◆ TASK DESCRIPTION ◆
Two lines in the listing below mark the span: one contains "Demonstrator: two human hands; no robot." and one contains "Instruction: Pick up". Reproduce both of them and everything between, exactly.

◆ SUPPLIED DATA ◆
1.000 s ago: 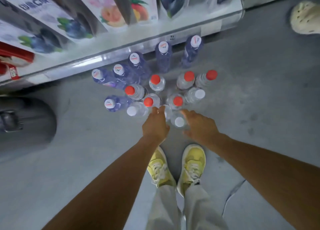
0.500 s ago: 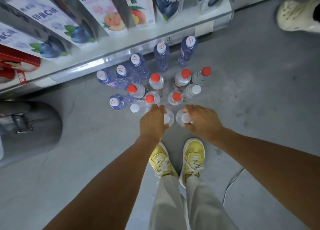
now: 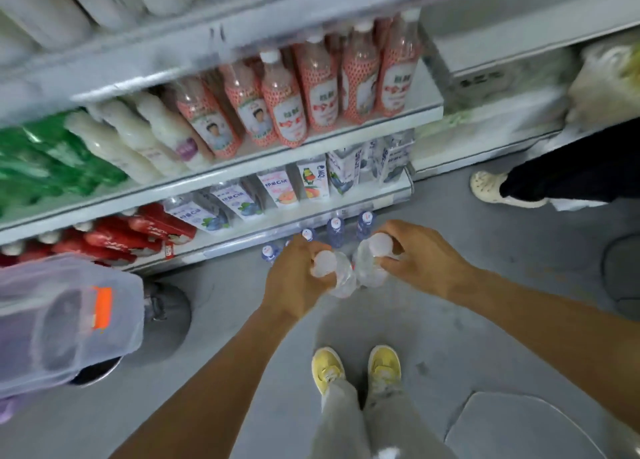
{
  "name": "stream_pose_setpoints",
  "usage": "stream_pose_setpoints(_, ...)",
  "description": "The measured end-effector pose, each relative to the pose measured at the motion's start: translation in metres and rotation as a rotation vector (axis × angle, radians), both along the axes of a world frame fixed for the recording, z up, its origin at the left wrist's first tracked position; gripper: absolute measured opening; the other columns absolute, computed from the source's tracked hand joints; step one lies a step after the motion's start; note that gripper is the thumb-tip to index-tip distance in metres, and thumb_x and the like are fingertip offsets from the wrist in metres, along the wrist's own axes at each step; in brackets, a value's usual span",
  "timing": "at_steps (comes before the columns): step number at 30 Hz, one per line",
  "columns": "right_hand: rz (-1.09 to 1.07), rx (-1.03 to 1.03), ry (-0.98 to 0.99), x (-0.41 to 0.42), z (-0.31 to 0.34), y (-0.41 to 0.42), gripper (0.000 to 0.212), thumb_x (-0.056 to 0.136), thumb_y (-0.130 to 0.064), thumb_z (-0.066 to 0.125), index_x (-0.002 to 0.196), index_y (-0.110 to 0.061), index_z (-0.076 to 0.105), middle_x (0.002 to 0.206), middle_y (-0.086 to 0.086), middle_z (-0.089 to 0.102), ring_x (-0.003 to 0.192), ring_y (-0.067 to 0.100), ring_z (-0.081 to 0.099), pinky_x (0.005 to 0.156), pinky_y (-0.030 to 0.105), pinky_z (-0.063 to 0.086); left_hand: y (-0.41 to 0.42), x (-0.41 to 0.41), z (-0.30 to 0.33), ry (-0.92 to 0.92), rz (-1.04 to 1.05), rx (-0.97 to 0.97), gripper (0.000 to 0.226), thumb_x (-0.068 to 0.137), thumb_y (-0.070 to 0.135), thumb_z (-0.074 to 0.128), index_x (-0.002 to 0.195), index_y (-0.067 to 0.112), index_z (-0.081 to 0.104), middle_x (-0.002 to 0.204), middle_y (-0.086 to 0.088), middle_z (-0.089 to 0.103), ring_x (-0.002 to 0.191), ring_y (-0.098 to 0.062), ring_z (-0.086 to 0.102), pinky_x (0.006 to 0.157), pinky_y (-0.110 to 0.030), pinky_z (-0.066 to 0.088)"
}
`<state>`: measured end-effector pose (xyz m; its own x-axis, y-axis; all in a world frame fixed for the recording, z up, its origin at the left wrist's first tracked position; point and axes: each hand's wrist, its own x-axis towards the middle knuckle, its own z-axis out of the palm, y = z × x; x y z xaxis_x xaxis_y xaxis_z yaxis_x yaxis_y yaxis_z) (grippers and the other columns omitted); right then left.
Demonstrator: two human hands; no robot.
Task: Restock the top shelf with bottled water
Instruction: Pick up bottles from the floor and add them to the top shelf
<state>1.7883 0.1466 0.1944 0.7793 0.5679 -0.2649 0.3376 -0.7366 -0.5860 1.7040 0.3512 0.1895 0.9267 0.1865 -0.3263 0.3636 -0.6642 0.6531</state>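
My left hand (image 3: 294, 278) grips a clear water bottle with a white cap (image 3: 341, 277), lifted off the floor. My right hand (image 3: 420, 261) grips a second clear white-capped water bottle (image 3: 370, 264) beside it. Both bottles hang at about knee height in front of me. Behind my hands, several blue-tinted water bottles (image 3: 336, 230) still stand on the grey floor by the shelf base; the rest of the group is hidden by my hands. The shelving (image 3: 242, 168) rises ahead; its upper edge is blurred.
Pink-labelled drink bottles (image 3: 287, 112), white milk bottles (image 3: 149, 140), juice cartons (image 3: 277, 188) and red packs (image 3: 131, 233) fill the lower shelves. A translucent plastic crate (image 3: 65, 323) sits at the left. Another person's white shoe (image 3: 491, 187) stands at the right. My yellow shoes (image 3: 356, 368) are below.
Both hands closed round a white-capped bottle each and lifted them off the floor. The view tilted upward, bringing the higher shelves into sight.
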Motion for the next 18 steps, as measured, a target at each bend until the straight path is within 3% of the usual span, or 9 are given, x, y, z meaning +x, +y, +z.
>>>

◆ SOLUTION TO THE EXERCISE ◆
Demonstrator: two human hands; no robot.
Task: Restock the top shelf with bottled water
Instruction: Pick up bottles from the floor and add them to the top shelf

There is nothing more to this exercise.